Gut gemacht, es lohnt sich
"Dies ist eine gut durchgeführte und lohnende Studie", sagte Dr. Gordon Schiff, stellvertretender Direktor des Zentrums für Patientensicherheitsforschung und -praxis des Brigham and Women's Hospital und der Harvard Medical School in Boston, Massachusetts, gegenüber Medscape Medical News.
"Einer der bemerkenswertesten Aspekte ist die Verwendung einer einzigartigen Datenquelle durch die Forscher, des Quebec MOXXI-Verschreibungssystems für Arzneimittel, das die Indikation für jedes Rezept, das der verschreibende Arzt direkt in die Arzneimittelbestellung eingibt, zuverlässig erfasst", sagte Dr. Schiff.
"Viele Apotheken-, Arzt- und politische Gruppen bemühen sich seit Jahren um ein solches System zur Erfassung der Indikation zusammen mit der Arzneimittelbestellung auf eine Weise, die sowohl einfach zu bewerkstelligen ist als auch genaue Informationen erfasst. Wie diese Studie zeigt, hilft dies bei der Information epidemiologische Studien zum Drogenkonsum und es kann auch die Verschreibung sicherer machen, da es Apothekern, Patienten und anderen Pflegekräften hilft, die Indikation für jedes Medikament zu kennen und zu überprüfen ", sagte er.

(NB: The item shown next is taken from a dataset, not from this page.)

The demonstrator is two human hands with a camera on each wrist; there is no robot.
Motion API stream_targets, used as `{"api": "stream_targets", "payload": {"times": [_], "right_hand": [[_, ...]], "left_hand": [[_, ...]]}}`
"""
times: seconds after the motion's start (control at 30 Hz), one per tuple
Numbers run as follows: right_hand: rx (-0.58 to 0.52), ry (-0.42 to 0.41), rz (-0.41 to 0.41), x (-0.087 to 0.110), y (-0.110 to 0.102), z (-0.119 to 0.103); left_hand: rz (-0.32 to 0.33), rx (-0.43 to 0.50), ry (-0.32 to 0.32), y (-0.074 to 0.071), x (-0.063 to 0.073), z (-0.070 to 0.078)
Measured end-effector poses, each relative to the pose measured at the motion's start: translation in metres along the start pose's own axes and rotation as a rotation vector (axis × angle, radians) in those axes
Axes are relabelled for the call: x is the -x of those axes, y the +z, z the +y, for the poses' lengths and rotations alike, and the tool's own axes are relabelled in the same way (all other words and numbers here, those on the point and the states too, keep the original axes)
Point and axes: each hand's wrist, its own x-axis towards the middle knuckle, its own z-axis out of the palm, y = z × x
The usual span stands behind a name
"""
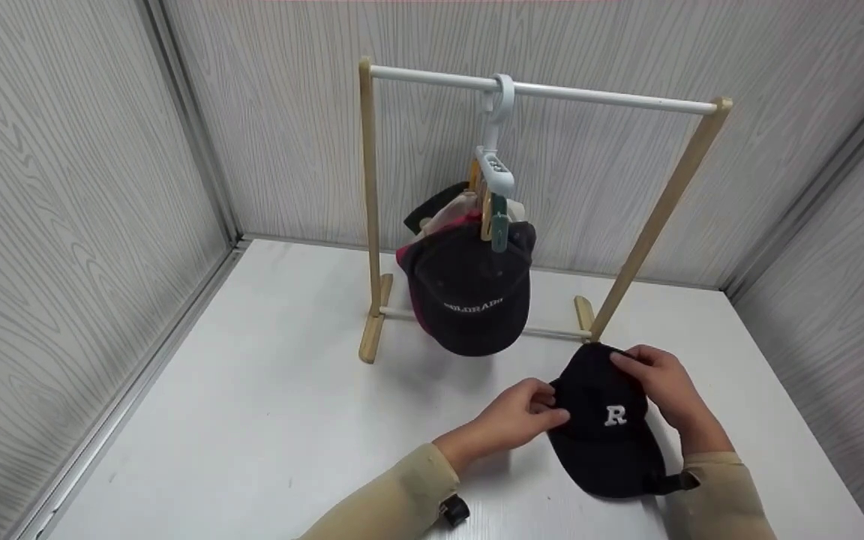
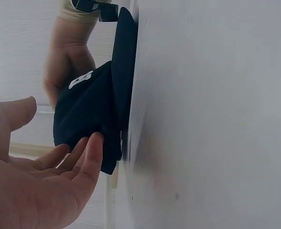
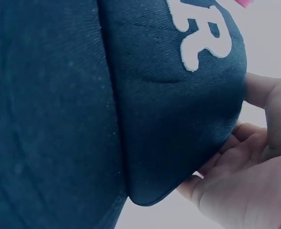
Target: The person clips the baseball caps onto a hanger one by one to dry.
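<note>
A black baseball cap (image 1: 604, 390) with a white letter R on its front lies on the white table, brim toward me. My left hand (image 1: 520, 411) is at the cap's left side. In the left wrist view the fingertips (image 2: 93, 143) touch the cloth and the thumb stands apart from it. On the opposite side my right hand (image 1: 664, 382) holds the edge of the crown, thumb on top. The right wrist view shows that hand's thumb (image 3: 259, 89) against the crown and its fingers curled at the lower edge.
Behind the cap stands a wooden rack (image 1: 653, 217) with a white top rail (image 1: 597, 94). From the rail hangs a light hanger (image 1: 493, 161) with coloured clips. A dark Colorado cap (image 1: 469, 281) hangs foremost, with several more behind it. Patterned walls (image 1: 64, 187) enclose the table.
</note>
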Motion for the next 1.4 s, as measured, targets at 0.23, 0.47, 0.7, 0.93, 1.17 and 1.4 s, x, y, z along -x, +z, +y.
{"api": "stream_targets", "payload": {"times": [0.23,0.47,0.7,0.93,1.17,1.4], "right_hand": [[-0.191,-0.058,0.040,0.006,0.010,-0.011],[-0.331,-0.135,0.057,0.007,0.020,-0.023],[-0.381,-0.182,0.050,0.010,0.029,-0.032],[-0.411,-0.241,0.005,0.015,0.034,-0.038],[-0.466,-0.313,-0.041,0.019,0.033,-0.041],[-0.428,-0.383,-0.047,0.024,0.032,-0.046]], "left_hand": [[0.023,-0.050,0.043,-0.003,-0.001,0.002],[0.090,-0.132,0.097,-0.006,-0.001,0.005],[0.181,-0.279,0.179,-0.011,-0.001,0.008],[0.261,-0.370,0.264,-0.012,0.000,0.011],[0.316,-0.380,0.325,-0.010,0.001,0.013],[0.299,-0.357,0.399,-0.011,0.003,0.019]]}}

Die Feststellung, dass Arzneimittel weit verbreitet sind und häufig in Fällen, in denen es kaum gute Beweise für ihre Wirksamkeit und Sicherheit gibt, wichtig ist, fügte Dr. Schiff hinzu.
"Angesichts der Liste der Symptome und Probleme, für die die Autoren dokumentieren, dass diese Antidepressiva verwendet werden, kann man den Ärzten nicht die volle Schuld geben. Als Hausarzt sehe ich jeden Tag Patienten mit diesen Problemen und habe oft Schwierigkeiten, Wege zu finden, es zu versuchen Es ist nur so, dass wir vorsichtiger und konservativer sein müssen, wenn es um die Verschreibung von Medikamenten geht, bei denen uns wirklich gute Daten darüber fehlen, ob sie Patienten helfen, mehr als schaden ", sagte er.
Die Studie wurde durch ein Vanier Canada Graduate Stipendium an Jenna Wong gesponsert. Dr. Schiff berichtet über keine relevanten finanziellen Beziehungen.